Selon lui, la situation constitue une défaillance qui pourrait avoir des conséquences juridiques, notamment si la fédération persiste dans son absence lors de la prochaine audience. « C’est vrai que nous sommes dans une procédure de référé et que nous aurions souhaité que la partie défenderesse, notamment la fédération congolaise de handball se présente pour que les débats se fassent et qu’une décision soit rendue dans un bref délai, mais malheureusement cette partie a été défaillante. La chambre de conciliation et d’arbitrage a estimé qu’il fallait leur accorder un délai pour qu’elle présente ses moyens de défense et que toutes les conséquences de droit soient tirées. Nous nous plions à cette décision de la chambre », a indiqué le l’avocat.
Ce dernier a également évoqué les enjeux de la prochaine audience dans l’hypothèse où la FECOHAND continuera d’adopter la politique de la chaise vide. « Nous espérons que lundi toutes les parties seront là et que débats se feront. Au cas où la partie défenderesse continue de briller par l’absence, toutes les conséquences seront tirées par la chambre parce qu’à ce moment-là chambre constatera leur défaillance et s’il y a lieu une décision pourrait être rendue même elle ne se présente pas. Son absence n’empêchera pas la chambre de rendre sa décision en cette matière », a-il averti
Ce litige prend racine dans un verdict de la CCAS du 13 octobre, qui a annulé les résultats de l’assemblée générale élective du 20 septembre 2024, portant sur la présidence de la Fecohand pour l’olympiade 2025-2028. Ce jugement a ordonné la tenue d’une nouvelle assemblée générale et a disqualifié le premier vice-président de la liste de Yann Ayessa, président sortant. Alors que la partie de Nzikou a accueilli ce verdict avec sérénité, ceux d’Ayessa ont exprimé leur mécontentement.

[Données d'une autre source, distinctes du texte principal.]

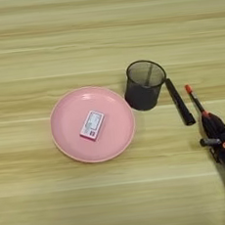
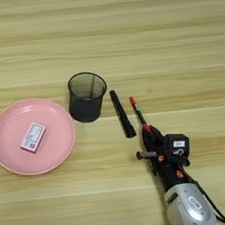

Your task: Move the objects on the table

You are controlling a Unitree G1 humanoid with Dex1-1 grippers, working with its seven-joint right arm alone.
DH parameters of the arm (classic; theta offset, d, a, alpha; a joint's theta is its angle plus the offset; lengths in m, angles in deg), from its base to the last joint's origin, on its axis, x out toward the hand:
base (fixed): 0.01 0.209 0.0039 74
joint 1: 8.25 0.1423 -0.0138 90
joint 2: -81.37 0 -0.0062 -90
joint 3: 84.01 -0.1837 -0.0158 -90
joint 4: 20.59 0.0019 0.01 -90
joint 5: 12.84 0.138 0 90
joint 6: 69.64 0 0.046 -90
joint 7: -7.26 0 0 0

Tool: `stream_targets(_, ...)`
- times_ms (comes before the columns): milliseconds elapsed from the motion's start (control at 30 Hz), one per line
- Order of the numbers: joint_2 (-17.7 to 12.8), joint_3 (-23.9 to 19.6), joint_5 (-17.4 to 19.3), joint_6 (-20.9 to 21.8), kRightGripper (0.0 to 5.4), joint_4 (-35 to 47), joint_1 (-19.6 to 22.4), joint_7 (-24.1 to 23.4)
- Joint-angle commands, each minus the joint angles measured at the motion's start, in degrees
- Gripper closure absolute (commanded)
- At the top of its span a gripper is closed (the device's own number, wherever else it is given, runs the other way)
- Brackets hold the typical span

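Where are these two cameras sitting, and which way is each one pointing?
Left eye view: on the robot's head, looking down on the table; the right gripper and a bit of forearm show at the right edge.
Right eye view: beside it on the head, also looking down; more of the silver forearm shows.
Shared: pink plate with a card, mesh cup, black marker, and the red pen at the gripper.

Right arm: a silver forearm (image 2: 189, 208) with a small label is shown, joined to a black gripper (image 2: 147, 132) bearing orange-red accents and a white sticker.
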Motion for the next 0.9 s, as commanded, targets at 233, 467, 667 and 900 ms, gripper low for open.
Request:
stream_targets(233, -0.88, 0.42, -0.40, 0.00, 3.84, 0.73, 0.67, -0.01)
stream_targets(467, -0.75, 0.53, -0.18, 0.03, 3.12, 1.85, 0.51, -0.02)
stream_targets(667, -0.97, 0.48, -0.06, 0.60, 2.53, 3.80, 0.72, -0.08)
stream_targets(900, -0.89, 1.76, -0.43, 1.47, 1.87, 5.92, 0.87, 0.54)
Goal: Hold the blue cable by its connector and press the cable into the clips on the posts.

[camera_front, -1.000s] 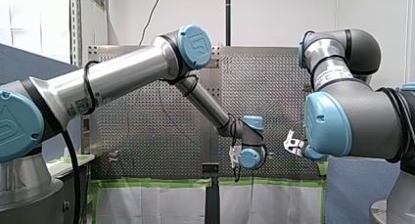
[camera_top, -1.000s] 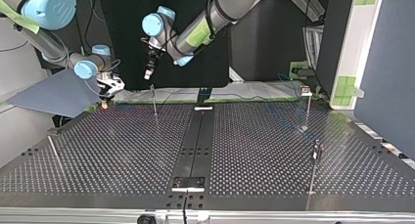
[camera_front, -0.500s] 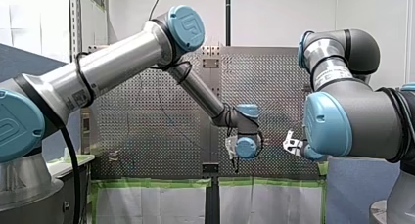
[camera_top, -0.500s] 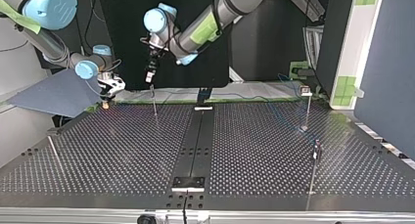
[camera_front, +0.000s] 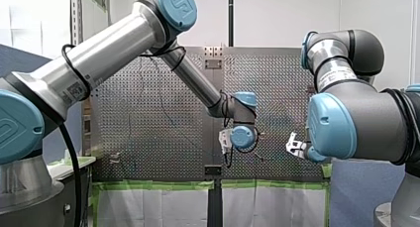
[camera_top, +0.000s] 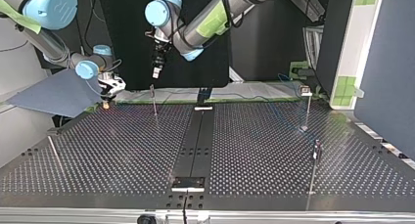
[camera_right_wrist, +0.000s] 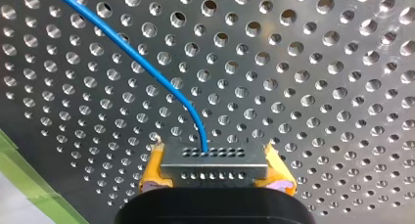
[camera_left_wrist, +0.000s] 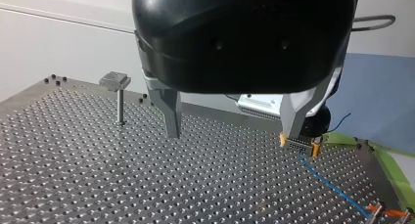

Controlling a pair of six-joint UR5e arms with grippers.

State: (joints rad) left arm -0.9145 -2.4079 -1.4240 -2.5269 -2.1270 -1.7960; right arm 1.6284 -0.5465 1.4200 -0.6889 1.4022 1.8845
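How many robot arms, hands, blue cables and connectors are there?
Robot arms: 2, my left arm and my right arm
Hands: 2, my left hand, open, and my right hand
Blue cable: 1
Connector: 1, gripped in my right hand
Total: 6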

La situation actuelle soulève des questions sur la mise en œuvre des décisions de la CCAS, la partie d’Avicenne Nzikou percevant une volonté de la Fecohand de ne pas respecter les instructions judiciaires. L’audience en référé de lundi prochain pourrait donc être décisive pour la résolution de ce conflit, avec des enjeux qui dépassent le cadre sportif et touchent à la gouvernance du handball en République du Congo.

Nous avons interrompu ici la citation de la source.